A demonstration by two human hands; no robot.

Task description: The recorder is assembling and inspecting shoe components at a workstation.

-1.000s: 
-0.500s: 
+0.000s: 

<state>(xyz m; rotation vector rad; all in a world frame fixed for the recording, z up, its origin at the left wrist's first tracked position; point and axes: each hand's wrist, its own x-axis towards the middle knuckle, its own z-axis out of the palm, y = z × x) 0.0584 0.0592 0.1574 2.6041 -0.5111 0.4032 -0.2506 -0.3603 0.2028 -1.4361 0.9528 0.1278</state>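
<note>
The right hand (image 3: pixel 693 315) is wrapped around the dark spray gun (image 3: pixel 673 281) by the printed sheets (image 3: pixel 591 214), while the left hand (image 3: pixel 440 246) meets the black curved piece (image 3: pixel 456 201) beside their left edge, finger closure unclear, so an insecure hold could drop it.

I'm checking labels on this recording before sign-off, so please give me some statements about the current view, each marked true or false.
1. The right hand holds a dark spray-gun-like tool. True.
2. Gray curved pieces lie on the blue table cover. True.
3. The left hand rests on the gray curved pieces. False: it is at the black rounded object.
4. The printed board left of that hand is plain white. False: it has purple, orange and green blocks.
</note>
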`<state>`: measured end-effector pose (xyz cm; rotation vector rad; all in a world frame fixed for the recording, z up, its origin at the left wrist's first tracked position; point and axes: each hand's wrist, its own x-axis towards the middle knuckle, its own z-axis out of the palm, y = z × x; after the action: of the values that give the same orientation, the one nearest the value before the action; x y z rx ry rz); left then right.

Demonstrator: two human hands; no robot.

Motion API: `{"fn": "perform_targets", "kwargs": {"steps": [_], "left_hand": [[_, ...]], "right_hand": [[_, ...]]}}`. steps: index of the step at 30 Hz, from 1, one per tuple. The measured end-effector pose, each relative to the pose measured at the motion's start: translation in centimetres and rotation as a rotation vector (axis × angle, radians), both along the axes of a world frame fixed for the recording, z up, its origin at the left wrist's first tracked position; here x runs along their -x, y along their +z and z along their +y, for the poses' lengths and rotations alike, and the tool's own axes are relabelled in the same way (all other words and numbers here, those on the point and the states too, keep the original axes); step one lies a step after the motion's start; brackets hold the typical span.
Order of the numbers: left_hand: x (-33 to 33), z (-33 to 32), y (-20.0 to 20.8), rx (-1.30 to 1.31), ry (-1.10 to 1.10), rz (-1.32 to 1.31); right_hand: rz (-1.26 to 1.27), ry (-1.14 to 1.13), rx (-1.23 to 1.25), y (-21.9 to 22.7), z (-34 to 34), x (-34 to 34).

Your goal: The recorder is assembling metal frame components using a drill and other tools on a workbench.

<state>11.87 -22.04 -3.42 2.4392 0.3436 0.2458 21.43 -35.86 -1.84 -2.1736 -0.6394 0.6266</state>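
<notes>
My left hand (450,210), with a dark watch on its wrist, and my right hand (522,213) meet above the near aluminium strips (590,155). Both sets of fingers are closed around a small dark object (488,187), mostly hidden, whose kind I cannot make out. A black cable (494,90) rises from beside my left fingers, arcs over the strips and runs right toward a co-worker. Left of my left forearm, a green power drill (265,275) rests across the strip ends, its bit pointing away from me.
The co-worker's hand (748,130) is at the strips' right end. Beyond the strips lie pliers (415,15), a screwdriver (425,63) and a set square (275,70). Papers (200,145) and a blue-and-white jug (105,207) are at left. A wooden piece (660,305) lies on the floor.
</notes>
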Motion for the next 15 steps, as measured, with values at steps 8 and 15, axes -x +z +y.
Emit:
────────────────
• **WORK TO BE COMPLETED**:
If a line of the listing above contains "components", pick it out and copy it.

• **EXPECTED ANSWER**:
Task description: The recorder is assembling and inspecting shoe components at a workstation.
Your goal: The recorder is assembling metal frame components using a drill and other tools on a workbench.

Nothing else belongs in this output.